§ Directions:
Below are some records; output exactly the lines from the line with "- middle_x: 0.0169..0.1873" to the line with "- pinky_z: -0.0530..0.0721", both ends kept, and nothing more.

§ Extracted data:
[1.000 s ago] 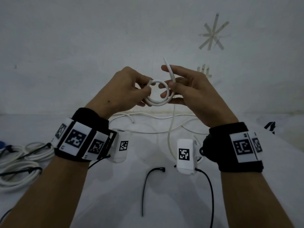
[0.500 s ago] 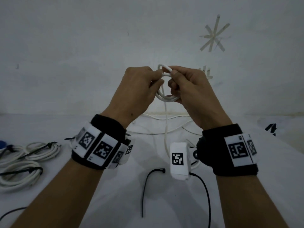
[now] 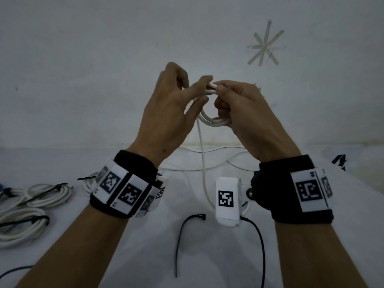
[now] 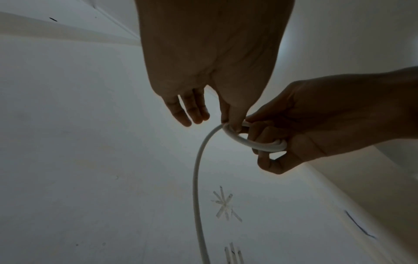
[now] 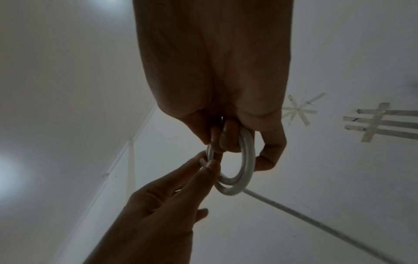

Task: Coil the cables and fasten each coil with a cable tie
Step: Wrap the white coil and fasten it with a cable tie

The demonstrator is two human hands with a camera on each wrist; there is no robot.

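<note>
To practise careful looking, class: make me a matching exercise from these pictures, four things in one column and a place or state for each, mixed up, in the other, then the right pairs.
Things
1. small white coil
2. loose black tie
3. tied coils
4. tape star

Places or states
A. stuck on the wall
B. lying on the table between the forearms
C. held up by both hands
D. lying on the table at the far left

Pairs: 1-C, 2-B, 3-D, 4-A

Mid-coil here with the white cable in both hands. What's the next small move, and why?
Probably lay on one more loop. The right hand grips a small coil, the left hand pinches the cable at its top, and a long tail hangs to the table. The black cable tie can wait.
</note>
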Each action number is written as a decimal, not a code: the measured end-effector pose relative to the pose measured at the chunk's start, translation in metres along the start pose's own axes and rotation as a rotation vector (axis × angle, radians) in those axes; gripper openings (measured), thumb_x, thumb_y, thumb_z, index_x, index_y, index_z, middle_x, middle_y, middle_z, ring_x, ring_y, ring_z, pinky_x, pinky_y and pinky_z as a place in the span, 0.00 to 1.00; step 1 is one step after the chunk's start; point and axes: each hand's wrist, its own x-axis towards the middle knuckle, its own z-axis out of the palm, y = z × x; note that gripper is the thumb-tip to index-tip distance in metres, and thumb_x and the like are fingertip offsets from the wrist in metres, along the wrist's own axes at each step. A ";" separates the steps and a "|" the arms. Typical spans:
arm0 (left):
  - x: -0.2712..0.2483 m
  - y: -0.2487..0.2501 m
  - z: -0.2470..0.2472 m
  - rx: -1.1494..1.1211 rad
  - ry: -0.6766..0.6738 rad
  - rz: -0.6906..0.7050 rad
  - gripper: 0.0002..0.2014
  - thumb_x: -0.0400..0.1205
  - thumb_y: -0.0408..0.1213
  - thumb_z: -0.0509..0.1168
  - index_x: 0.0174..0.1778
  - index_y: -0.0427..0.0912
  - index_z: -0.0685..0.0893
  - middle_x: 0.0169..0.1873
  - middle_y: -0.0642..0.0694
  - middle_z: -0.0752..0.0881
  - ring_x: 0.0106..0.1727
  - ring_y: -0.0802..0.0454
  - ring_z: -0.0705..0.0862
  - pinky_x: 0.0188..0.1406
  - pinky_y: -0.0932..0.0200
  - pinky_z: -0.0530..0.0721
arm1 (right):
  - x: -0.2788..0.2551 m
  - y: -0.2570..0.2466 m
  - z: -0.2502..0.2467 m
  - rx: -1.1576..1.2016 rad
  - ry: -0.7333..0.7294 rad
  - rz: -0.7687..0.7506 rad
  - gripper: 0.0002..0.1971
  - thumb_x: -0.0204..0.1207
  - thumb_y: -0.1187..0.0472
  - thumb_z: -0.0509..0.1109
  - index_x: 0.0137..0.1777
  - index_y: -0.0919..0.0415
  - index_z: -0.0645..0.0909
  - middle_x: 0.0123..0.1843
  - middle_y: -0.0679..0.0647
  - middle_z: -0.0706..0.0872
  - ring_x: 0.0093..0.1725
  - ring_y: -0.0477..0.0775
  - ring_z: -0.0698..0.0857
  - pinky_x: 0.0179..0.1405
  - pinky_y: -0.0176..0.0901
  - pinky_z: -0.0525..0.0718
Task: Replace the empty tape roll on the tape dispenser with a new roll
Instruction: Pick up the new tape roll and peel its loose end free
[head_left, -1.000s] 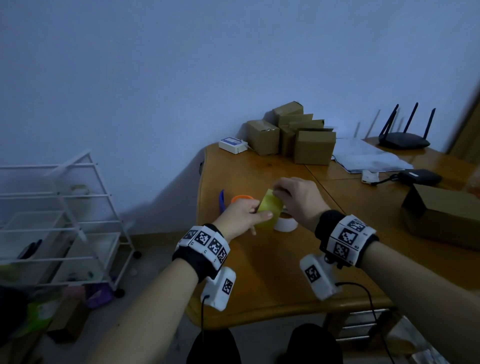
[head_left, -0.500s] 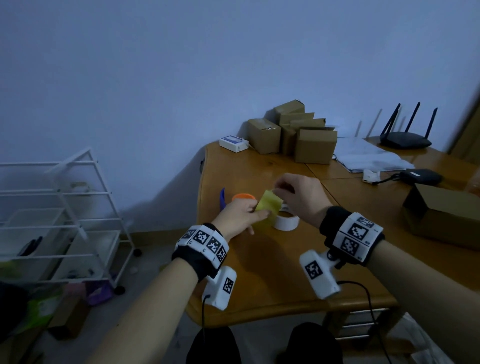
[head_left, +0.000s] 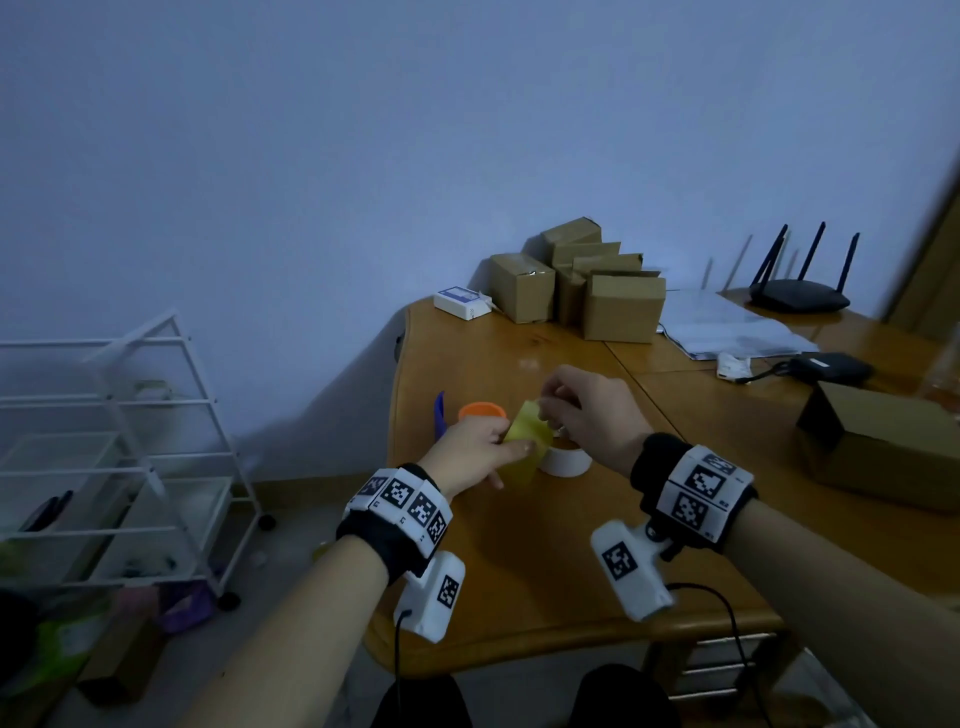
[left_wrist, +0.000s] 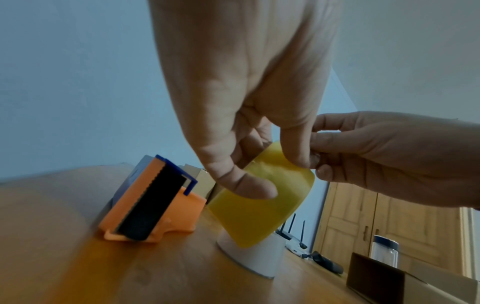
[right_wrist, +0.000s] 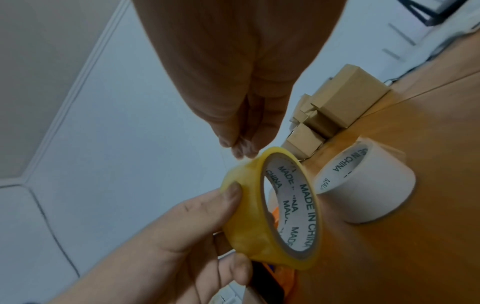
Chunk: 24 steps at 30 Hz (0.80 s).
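Note:
My left hand (head_left: 475, 449) grips a yellow roll of tape (head_left: 527, 441) (left_wrist: 262, 203) (right_wrist: 249, 209) above the wooden table (head_left: 519, 587), thumb on its outer face. My right hand (head_left: 582, 410) pinches at the roll's upper rim (right_wrist: 244, 151) with fingertips together, where the tape's loose end seems to be. Under and just behind the roll stands an empty white core (head_left: 563, 460) (right_wrist: 369, 181) (left_wrist: 257, 257). The orange tape dispenser (left_wrist: 153, 203) (head_left: 480, 411), with a blue blade guard, sits on the table left of the roll.
Several cardboard boxes (head_left: 576, 278) are stacked at the table's back, with a white device (head_left: 462, 301), papers (head_left: 722, 327), a black router (head_left: 797, 299) and a brown box (head_left: 883, 441) to the right. A white wire rack (head_left: 114, 452) stands on the floor at the left.
The right hand rose a little from the roll's side to its upper rim. The left hand keeps holding the roll in nearly the same place.

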 end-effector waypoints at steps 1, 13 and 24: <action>0.001 -0.001 0.000 0.000 -0.001 -0.002 0.22 0.82 0.53 0.67 0.52 0.34 0.85 0.51 0.33 0.89 0.37 0.37 0.88 0.42 0.40 0.86 | 0.001 0.000 -0.001 0.011 0.001 0.002 0.02 0.80 0.62 0.67 0.47 0.60 0.80 0.40 0.52 0.89 0.38 0.49 0.87 0.38 0.40 0.85; 0.000 -0.005 0.004 -0.057 0.009 0.015 0.16 0.82 0.54 0.66 0.54 0.46 0.89 0.55 0.51 0.90 0.38 0.36 0.89 0.43 0.51 0.86 | 0.001 -0.003 -0.005 -0.096 -0.049 -0.017 0.08 0.79 0.56 0.68 0.51 0.57 0.87 0.46 0.50 0.88 0.45 0.48 0.83 0.38 0.32 0.78; -0.004 -0.001 0.006 -0.059 0.029 0.004 0.10 0.83 0.50 0.68 0.48 0.48 0.88 0.51 0.52 0.90 0.33 0.41 0.88 0.36 0.59 0.84 | -0.002 -0.008 -0.003 -0.103 -0.011 -0.044 0.08 0.80 0.57 0.68 0.51 0.59 0.87 0.43 0.52 0.88 0.43 0.51 0.87 0.45 0.43 0.87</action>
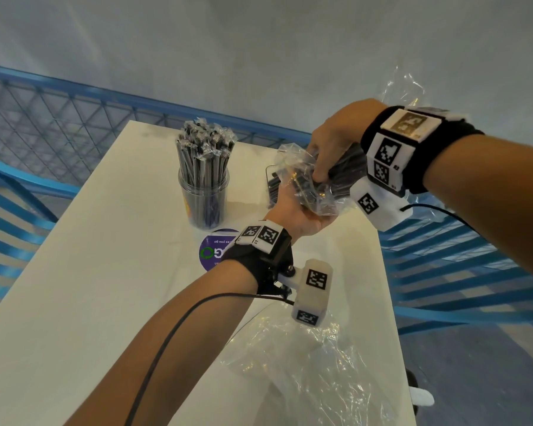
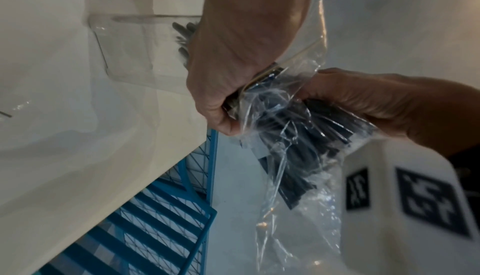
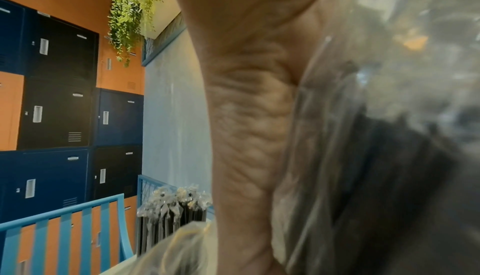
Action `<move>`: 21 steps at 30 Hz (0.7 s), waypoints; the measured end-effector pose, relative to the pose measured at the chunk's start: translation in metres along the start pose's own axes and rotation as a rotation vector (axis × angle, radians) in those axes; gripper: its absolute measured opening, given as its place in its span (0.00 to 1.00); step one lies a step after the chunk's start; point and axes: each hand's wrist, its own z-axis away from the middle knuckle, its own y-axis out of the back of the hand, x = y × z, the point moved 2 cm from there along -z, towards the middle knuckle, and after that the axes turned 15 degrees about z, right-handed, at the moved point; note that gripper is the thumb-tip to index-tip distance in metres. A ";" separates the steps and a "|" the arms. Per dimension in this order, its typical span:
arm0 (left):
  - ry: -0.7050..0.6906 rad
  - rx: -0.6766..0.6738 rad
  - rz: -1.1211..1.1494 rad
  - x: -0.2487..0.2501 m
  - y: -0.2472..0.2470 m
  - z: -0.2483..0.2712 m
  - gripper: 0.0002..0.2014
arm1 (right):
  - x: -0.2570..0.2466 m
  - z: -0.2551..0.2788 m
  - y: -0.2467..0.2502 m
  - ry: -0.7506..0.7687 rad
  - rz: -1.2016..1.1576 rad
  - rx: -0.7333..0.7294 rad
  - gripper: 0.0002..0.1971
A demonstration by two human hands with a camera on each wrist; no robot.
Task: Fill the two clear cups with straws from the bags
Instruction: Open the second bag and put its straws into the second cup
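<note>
A clear cup (image 1: pixel 203 195) packed with wrapped black straws stands upright on the white table (image 1: pixel 105 272). Behind my hands a second clear cup (image 1: pixel 271 186) is mostly hidden; in the left wrist view this cup (image 2: pixel 135 49) holds a few straws. Above it, both hands hold a clear bag of black straws (image 1: pixel 317 189). My left hand (image 1: pixel 292 210) grips one end of the bag from below. My right hand (image 1: pixel 323 161) grips the straw bundle through the plastic from above. In the left wrist view the bag (image 2: pixel 298 135) hangs between both fists.
A crumpled empty clear bag (image 1: pixel 305 364) lies on the table's near right part. A round purple sticker (image 1: pixel 213 250) sits beside the full cup. Blue railings (image 1: pixel 44 118) surround the table, whose right edge (image 1: pixel 388 287) lies close under my hands.
</note>
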 end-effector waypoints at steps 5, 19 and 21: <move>0.074 -0.099 -0.021 -0.013 -0.007 0.015 0.39 | 0.001 0.000 0.004 -0.005 0.113 -0.151 0.29; 0.087 -0.303 0.188 -0.027 -0.022 0.023 0.40 | 0.010 0.006 0.022 -0.068 0.319 -0.081 0.38; 0.155 -0.317 0.199 -0.028 -0.025 0.024 0.42 | 0.010 0.007 0.023 -0.077 0.311 -0.071 0.40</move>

§ Answer box:
  - middle_x: 0.0169..0.1873
  - middle_y: -0.0642..0.0694
  - middle_z: -0.0752..0.0881
  - ring_x: 0.0106..0.1727
  - ring_y: -0.0802..0.0454
  - ring_z: -0.0705..0.0862
  - pinky_x: 0.0188..0.1406
  - pinky_y: -0.0932..0.0200
  - pinky_z: -0.0530..0.0721

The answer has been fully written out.